■ **Exercise brief**: Retype the full listing without altering anything.
╭─ Recorded data
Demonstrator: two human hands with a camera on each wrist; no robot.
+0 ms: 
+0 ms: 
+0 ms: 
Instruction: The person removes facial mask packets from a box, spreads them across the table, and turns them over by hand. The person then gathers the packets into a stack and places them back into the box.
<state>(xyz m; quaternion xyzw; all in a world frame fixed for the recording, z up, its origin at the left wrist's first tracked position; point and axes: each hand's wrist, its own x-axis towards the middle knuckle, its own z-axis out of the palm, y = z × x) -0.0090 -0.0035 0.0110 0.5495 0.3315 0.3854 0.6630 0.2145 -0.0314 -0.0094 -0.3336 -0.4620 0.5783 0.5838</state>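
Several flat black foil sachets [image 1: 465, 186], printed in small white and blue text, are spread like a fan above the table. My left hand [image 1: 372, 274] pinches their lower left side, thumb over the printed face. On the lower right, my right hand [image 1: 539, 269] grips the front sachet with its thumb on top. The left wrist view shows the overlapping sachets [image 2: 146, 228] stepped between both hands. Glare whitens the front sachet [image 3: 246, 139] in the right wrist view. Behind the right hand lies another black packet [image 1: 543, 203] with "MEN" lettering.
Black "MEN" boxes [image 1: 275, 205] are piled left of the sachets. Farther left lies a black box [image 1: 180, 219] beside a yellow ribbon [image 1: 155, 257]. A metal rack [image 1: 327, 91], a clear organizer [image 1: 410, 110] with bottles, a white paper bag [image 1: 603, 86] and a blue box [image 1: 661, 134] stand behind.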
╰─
■ **Answer to the exercise**:
Demonstrator: two human hands with a camera on each wrist; no robot.
+0 ms: 
+0 ms: 
+0 ms: 
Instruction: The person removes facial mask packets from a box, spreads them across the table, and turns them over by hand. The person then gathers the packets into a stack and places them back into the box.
<state>(xyz m; quaternion xyzw; all in a world frame fixed for the recording, z up, its origin at the left wrist's first tracked position; point and axes: each hand's wrist, its own x-axis towards the middle knuckle, its own z-axis out of the palm, y = z × x) -0.0090 -0.0035 0.0110 0.5495 0.3315 0.3854 0.6630 0.2145 -0.0314 -0.0094 -0.3336 -0.4620 0.5783 0.5838</state>
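Several flat black foil sachets [image 1: 465, 186], printed in small white and blue text, are spread like a fan above the table. My left hand [image 1: 372, 274] pinches their lower left side, thumb over the printed face. On the lower right, my right hand [image 1: 539, 269] grips the front sachet with its thumb on top. The left wrist view shows the overlapping sachets [image 2: 146, 228] stepped between both hands. Glare whitens the front sachet [image 3: 246, 139] in the right wrist view. Behind the right hand lies another black packet [image 1: 543, 203] with "MEN" lettering.
Black "MEN" boxes [image 1: 275, 205] are piled left of the sachets. Farther left lies a black box [image 1: 180, 219] beside a yellow ribbon [image 1: 155, 257]. A metal rack [image 1: 327, 91], a clear organizer [image 1: 410, 110] with bottles, a white paper bag [image 1: 603, 86] and a blue box [image 1: 661, 134] stand behind.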

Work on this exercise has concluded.